A software tool that analyzes the titles and abstracts of scientific articles and detects texts similar to those found in fake articles is attracting interest from publishers.

The tool, called Papermill Alarm, was developed by Adam Day, director of scholarly data services firm Clear Skies in London, UK. Day says he reviewed all the titles listed in the PubMed citation database through the system and discovered that 1% of the articles currently listed contain text very similar to articles produced by paper mills – companies or individuals who make scientific manuscripts to order. The stationery alarm does not tell for sure if an item is made, but flags those that deserve further investigation.

Day says her analysis is not intended to estimate the magnitude of stationery among PubMed entries, because she can only recognize papers similar to those from known stationeries. Many other paper mills could exist, and legitimate newspapers could also be flagged for having similar wording, he says. “It’s like a fishing net. It’s not a fishing rod.

Anna Abalkina, an economist at the Free University of Berlin who studies paper mills, says the scientific community will benefit from automated checks that can detect potentially fake papers.

Suspicious submissions

Many publishers already use software and other methods to help detect fraudulent activity and spot unwanted papers. Some manuscript processing systems can detect and report if many submissions come from the same computer, for example – a sign that a person or organization might be producing a large number of studies. But Day says his approach to text analysis is novel. Six publishers, including SAGE in Thousand Oaks, Calif., where Day works as a data scientist, have expressed interest in using Papermill Alarm to screen submitted manuscripts.
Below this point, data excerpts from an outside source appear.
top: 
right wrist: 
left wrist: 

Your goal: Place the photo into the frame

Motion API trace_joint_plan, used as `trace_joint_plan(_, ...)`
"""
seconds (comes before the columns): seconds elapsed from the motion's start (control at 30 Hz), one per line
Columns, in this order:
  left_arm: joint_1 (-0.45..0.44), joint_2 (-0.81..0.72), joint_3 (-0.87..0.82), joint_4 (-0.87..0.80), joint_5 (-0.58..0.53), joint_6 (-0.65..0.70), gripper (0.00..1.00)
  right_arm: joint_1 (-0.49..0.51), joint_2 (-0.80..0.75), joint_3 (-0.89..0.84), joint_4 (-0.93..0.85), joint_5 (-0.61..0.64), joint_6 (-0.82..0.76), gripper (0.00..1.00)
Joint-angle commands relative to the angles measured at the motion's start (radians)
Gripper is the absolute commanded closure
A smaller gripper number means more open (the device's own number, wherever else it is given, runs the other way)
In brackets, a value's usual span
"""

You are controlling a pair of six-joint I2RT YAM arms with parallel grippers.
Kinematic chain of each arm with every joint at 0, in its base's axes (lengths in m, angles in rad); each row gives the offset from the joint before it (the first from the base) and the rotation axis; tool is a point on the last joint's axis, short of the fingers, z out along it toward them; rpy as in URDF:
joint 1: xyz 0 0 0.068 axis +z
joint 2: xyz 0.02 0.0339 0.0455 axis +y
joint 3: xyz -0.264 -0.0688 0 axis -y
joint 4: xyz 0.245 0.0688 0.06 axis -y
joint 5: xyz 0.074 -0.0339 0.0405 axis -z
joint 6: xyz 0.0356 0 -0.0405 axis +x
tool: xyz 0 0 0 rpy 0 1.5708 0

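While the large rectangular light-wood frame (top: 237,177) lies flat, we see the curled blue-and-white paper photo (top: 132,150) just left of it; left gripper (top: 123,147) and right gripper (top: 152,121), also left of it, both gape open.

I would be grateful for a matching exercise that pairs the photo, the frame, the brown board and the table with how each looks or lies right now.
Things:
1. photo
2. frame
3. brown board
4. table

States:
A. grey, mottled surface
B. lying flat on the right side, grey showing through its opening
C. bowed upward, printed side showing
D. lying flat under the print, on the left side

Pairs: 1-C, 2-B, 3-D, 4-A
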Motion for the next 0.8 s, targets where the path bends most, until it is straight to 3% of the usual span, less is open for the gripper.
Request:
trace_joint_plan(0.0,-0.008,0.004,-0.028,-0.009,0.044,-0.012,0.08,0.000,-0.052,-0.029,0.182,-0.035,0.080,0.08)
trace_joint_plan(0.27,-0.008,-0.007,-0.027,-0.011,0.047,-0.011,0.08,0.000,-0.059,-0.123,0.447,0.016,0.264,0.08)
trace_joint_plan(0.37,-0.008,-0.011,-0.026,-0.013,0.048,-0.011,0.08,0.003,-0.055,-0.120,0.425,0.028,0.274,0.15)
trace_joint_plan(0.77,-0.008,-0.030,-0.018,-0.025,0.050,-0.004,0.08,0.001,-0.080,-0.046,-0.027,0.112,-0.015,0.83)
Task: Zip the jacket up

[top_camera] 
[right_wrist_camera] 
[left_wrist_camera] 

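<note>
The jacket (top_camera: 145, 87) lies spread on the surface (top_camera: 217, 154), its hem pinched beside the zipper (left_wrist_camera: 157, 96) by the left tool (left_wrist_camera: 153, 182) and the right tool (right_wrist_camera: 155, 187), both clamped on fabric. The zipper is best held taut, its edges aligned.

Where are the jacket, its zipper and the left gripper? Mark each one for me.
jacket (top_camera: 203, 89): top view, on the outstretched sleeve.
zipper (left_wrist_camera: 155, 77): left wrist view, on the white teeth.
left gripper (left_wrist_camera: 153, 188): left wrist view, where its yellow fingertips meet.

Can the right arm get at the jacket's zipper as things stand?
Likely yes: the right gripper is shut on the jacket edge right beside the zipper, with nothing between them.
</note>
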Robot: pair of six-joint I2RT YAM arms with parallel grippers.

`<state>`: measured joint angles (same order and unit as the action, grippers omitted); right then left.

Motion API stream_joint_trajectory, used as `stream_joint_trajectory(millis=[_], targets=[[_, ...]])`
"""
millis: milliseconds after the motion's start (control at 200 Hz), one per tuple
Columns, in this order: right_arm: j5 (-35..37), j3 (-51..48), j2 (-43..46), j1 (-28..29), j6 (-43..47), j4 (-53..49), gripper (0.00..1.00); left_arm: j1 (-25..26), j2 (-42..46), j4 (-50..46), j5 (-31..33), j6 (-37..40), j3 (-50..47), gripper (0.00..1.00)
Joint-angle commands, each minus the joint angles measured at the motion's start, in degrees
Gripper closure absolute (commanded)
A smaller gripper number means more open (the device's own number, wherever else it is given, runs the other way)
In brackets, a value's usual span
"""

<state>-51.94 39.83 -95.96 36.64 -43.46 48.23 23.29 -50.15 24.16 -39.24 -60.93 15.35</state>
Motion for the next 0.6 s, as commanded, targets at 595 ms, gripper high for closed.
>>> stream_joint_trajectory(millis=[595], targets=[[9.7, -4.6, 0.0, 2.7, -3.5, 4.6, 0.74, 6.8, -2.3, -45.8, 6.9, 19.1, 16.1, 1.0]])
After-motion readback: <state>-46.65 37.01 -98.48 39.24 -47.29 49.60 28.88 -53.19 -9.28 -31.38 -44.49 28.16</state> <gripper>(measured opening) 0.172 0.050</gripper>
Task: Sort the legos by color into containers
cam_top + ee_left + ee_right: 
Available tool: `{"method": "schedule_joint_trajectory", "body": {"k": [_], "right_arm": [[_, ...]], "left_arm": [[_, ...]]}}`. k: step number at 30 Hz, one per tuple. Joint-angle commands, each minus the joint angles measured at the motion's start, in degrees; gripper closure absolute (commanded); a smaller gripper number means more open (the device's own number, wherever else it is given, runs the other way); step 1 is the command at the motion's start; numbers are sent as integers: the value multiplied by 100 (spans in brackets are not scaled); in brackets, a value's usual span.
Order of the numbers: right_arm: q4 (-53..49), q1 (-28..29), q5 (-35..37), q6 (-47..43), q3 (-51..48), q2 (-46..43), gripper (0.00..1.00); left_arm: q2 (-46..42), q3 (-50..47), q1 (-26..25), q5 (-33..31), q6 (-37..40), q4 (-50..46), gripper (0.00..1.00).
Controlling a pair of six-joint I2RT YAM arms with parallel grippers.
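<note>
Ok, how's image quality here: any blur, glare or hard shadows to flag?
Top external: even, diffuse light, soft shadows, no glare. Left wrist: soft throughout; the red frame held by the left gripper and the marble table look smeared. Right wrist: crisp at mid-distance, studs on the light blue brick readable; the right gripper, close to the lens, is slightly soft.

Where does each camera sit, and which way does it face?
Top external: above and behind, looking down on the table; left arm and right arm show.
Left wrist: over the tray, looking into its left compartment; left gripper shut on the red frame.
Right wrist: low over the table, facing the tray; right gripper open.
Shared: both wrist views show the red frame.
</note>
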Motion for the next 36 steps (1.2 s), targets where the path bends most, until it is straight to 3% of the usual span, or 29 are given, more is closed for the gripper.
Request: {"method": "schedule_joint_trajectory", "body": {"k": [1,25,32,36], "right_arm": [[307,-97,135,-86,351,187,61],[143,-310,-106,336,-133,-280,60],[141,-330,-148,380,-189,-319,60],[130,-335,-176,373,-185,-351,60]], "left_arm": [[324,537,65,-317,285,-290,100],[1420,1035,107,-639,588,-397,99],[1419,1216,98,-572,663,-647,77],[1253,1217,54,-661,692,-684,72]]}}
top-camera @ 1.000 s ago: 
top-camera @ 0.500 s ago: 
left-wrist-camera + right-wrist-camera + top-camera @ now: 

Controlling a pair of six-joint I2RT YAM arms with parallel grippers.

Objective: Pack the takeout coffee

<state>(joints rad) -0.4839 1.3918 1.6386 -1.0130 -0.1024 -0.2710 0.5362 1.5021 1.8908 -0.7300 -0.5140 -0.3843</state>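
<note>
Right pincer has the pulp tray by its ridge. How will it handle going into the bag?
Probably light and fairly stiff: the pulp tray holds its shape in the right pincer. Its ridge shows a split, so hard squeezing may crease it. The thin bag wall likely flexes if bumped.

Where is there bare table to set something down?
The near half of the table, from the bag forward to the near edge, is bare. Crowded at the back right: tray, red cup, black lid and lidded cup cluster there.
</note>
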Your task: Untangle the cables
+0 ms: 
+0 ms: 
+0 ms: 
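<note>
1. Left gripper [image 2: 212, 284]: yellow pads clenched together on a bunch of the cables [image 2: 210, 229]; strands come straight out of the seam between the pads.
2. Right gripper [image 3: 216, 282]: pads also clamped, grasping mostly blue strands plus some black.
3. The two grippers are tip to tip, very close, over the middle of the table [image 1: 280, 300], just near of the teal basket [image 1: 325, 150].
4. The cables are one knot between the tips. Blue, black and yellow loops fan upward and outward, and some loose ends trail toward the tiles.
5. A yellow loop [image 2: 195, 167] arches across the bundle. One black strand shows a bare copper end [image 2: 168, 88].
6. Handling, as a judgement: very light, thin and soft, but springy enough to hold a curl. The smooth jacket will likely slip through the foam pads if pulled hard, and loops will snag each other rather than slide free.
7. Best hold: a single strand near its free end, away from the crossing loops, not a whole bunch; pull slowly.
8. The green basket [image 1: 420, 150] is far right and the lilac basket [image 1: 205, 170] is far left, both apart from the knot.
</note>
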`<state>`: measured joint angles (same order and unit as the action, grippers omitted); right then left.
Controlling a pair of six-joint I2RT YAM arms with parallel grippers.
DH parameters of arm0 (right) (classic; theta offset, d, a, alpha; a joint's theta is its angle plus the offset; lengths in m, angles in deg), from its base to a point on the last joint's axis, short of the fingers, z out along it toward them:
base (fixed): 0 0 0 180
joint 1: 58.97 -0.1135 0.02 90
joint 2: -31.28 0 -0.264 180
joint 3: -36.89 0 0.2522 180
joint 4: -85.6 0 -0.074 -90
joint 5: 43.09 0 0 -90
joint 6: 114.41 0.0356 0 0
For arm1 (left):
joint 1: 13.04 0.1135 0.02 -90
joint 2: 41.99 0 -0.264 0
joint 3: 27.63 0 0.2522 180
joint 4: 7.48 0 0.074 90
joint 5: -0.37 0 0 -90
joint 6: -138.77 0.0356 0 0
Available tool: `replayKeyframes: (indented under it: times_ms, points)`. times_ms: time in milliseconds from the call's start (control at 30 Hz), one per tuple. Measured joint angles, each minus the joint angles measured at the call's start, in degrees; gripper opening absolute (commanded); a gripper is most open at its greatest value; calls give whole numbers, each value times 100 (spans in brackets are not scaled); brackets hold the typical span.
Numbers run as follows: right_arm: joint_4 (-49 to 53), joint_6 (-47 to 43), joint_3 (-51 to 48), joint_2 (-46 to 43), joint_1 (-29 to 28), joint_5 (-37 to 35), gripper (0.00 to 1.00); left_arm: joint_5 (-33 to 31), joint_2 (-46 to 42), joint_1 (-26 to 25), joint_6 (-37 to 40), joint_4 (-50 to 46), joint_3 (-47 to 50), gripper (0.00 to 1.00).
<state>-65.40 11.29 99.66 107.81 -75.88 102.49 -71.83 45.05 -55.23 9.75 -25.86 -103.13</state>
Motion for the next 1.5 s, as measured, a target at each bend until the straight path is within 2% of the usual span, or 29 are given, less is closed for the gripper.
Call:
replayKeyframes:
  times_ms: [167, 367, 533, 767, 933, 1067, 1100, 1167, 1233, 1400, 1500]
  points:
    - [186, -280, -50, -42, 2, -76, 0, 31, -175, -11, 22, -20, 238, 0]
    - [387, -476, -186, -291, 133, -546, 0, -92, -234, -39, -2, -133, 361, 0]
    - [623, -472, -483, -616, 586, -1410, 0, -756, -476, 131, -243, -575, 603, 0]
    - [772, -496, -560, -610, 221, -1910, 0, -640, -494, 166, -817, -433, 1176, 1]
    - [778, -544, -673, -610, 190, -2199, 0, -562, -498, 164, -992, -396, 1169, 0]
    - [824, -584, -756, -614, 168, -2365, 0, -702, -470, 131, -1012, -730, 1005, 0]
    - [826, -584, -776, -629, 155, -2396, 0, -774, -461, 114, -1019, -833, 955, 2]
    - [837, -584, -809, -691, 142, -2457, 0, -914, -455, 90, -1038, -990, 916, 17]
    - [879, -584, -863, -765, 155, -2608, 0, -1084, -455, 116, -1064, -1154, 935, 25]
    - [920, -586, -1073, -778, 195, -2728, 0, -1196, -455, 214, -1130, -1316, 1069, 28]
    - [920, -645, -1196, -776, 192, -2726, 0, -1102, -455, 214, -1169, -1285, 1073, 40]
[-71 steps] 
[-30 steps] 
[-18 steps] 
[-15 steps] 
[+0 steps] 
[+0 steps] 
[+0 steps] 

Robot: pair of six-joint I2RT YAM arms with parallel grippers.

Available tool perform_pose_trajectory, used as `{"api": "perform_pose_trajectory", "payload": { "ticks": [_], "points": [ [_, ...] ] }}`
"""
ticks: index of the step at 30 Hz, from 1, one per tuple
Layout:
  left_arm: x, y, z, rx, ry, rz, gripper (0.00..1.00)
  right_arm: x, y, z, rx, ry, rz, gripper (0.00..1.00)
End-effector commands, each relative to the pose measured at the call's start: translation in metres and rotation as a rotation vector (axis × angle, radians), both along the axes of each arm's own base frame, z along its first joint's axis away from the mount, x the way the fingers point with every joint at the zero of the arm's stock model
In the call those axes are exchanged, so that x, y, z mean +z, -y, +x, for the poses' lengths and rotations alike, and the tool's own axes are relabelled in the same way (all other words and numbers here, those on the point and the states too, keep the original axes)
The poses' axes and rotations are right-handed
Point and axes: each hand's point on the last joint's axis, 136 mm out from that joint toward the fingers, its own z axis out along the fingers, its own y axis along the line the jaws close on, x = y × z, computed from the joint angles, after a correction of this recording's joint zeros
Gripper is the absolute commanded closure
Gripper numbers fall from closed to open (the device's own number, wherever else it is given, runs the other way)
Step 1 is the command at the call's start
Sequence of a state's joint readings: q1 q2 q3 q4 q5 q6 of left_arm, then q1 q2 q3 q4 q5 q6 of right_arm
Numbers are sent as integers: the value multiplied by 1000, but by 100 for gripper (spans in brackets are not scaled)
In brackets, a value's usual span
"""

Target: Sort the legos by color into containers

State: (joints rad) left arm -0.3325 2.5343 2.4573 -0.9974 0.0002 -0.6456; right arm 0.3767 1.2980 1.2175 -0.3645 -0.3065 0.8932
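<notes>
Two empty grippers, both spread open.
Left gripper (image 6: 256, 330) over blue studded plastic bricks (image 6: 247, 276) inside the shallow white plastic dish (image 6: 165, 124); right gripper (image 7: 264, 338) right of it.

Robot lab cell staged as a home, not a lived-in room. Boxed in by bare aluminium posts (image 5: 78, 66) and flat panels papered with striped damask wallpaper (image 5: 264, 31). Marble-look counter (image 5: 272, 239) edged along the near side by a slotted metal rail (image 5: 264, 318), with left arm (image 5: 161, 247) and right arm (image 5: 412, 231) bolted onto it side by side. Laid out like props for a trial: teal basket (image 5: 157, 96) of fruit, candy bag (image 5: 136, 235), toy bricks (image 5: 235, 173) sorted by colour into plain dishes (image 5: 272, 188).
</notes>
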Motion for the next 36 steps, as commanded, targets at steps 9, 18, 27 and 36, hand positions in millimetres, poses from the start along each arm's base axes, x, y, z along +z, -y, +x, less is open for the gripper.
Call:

The tool uses a deep learning algorithm to compare the language used in manuscript titles and abstracts with that used in articles known to come from paper mills. The comparison is based on lists of stationery items compiled by research integrity sleuths, including Elisabeth Bik and David Bimler (also known as Smut Clyde). The tool uses a traffic light system, assigning red flags to items with many similarities to known stationery items, orange flags to those with some similarities, and green flags to those with none.

Until now, there have been few estimates of the prevalence of items from stationery stores. A month of June publication ethics committee report in Eastleigh, UK, suggested that 2% of papers submitted to journals come from paper mills and said the problem “threatens to overwhelm the editorial processes of a significant number of journals”.

Even Day’s conclusion that 1% of published PubMed articles come from stationery is “too high for comfort,” says Bimler. “These unwanted newspapers are cited. People use it to buttress their own bad ideas and support dead-end research programs,” he adds.

Bik says the actual number of stationery articles listed in PubMed could be even higher, but points out that their impact on science as a whole is likely low, as most of these articles are not highly cited or influential. “But it hurts the reputation of science and the trust we place in research papers,” she says.